§ TASK TO COMPLETE
In the listing below, find the line holding "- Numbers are" and the line holding "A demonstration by". Write out those two lines and all lines between, exactly, and nothing more.

━━━━

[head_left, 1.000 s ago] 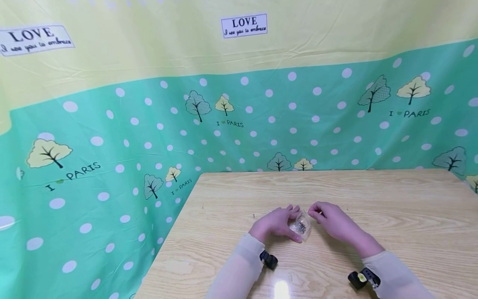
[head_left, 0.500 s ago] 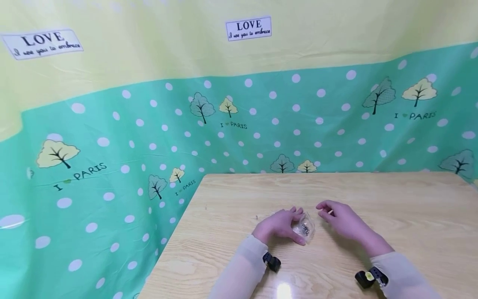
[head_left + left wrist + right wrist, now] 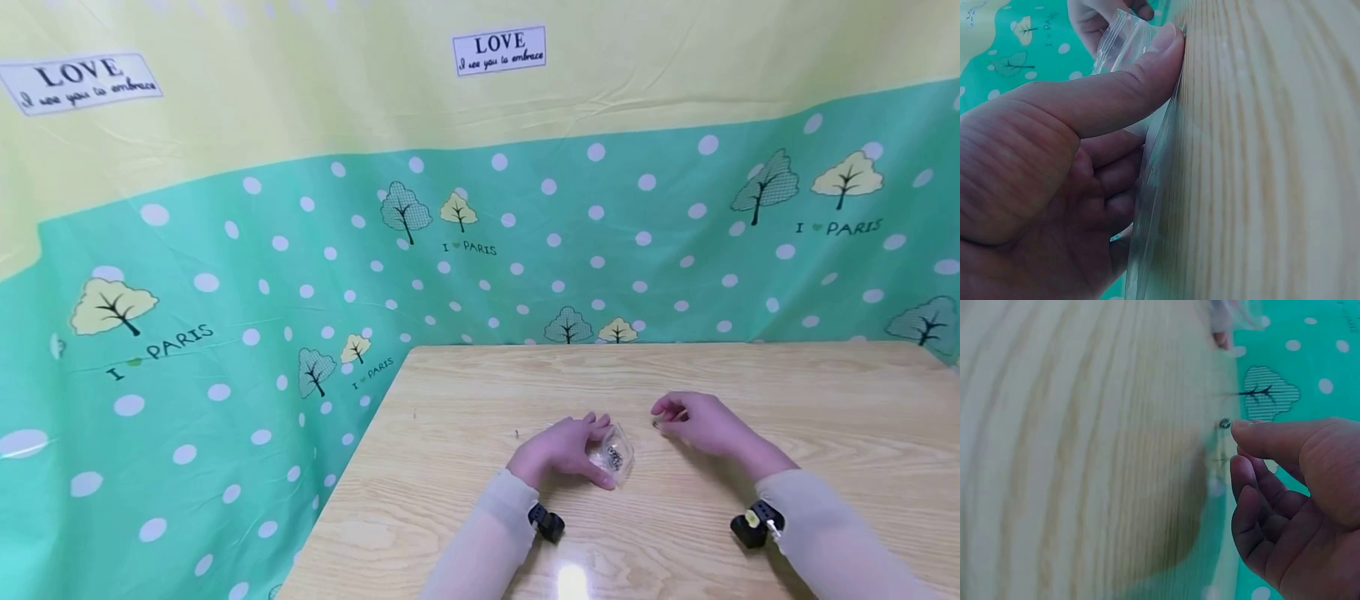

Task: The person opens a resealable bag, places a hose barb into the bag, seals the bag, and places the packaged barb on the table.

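A clear plastic zip bag [image 3: 624,468] lies on the table with several small shiny metal parts [image 3: 614,457] inside. My left hand [image 3: 564,452] holds the bag from its left side. In the left wrist view, the thumb presses on the bag's plastic [image 3: 1124,45] and the other fingers curl behind it. To the right of the bag, my right hand [image 3: 701,423] is low over the table. Between its thumb and fingertip it pinches a small dark metal ring-shaped piece [image 3: 1225,424], perhaps a nut, at the tabletop. The index finger is mostly hidden behind the thumb.
The light wooden table [image 3: 450,500] reaches back to a green and yellow printed curtain [image 3: 480,250]. A tiny dark piece [image 3: 517,433] lies left of my left hand, and a fainter speck [image 3: 415,412] is farther left.
My right hand has moved away from the bag, to the right, and a small metal piece now shows at its fingertips. The left hand stays on the bag.
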Available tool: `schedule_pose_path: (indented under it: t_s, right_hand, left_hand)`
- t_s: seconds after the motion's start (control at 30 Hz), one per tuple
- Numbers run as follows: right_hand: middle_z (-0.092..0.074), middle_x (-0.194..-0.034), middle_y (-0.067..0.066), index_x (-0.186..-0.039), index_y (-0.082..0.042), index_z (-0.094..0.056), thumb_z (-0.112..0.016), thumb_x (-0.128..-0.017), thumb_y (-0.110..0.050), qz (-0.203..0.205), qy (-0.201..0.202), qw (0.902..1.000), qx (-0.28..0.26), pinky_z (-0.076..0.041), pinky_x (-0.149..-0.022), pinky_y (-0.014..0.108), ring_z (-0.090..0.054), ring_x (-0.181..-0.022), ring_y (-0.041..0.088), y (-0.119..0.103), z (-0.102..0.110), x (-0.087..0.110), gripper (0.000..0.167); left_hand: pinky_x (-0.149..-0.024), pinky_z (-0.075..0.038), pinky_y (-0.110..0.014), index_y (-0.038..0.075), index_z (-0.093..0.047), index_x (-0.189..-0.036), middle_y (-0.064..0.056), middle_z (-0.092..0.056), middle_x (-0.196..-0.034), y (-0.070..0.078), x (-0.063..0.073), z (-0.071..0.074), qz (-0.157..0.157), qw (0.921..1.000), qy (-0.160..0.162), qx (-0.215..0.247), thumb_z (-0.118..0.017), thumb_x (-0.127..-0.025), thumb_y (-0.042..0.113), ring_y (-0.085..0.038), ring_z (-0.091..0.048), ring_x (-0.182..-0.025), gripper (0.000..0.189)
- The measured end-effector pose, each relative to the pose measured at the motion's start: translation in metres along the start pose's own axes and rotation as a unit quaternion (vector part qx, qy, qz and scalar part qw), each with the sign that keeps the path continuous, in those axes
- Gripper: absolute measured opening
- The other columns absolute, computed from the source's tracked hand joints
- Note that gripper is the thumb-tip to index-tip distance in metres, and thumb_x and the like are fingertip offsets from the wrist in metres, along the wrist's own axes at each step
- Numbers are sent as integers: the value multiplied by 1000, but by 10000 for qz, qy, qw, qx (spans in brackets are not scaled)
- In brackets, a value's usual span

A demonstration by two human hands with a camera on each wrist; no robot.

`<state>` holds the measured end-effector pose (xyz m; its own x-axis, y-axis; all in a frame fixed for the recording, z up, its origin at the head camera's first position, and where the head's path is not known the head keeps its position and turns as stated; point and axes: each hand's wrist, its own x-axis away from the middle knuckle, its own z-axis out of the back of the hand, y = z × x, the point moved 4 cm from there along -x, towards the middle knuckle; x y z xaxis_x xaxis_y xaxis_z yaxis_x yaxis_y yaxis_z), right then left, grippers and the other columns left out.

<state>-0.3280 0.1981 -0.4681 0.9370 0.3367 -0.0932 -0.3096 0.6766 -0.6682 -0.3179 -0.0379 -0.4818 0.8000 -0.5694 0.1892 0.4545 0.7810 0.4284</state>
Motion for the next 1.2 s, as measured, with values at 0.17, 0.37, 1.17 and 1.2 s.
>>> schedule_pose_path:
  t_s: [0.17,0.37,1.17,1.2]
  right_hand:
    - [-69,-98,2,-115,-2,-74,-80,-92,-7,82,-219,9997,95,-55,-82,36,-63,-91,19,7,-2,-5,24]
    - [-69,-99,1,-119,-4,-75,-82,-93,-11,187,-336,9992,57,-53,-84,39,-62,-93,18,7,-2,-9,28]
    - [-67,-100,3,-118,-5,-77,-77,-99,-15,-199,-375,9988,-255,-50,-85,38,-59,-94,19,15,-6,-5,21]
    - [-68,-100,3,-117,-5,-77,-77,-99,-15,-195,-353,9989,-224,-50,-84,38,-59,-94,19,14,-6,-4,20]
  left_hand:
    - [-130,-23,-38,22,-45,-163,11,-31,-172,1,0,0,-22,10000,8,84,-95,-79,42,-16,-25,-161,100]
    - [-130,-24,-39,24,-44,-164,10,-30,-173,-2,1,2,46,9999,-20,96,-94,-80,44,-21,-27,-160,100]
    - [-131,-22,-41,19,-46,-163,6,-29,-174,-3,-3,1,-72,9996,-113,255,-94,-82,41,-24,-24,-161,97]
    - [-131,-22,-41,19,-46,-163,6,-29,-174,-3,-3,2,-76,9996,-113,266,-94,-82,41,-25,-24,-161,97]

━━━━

§ PROBLEM SOLUTION
- Numbers are sent as integers: the value multiplied by 1000, but by 10000 for qz, qy, qw, qx (spans in brackets are not scaled)
- In brackets, a value's usual span

A demonstration by two human hands with a camera on each wrist; no robot.

No more output is needed.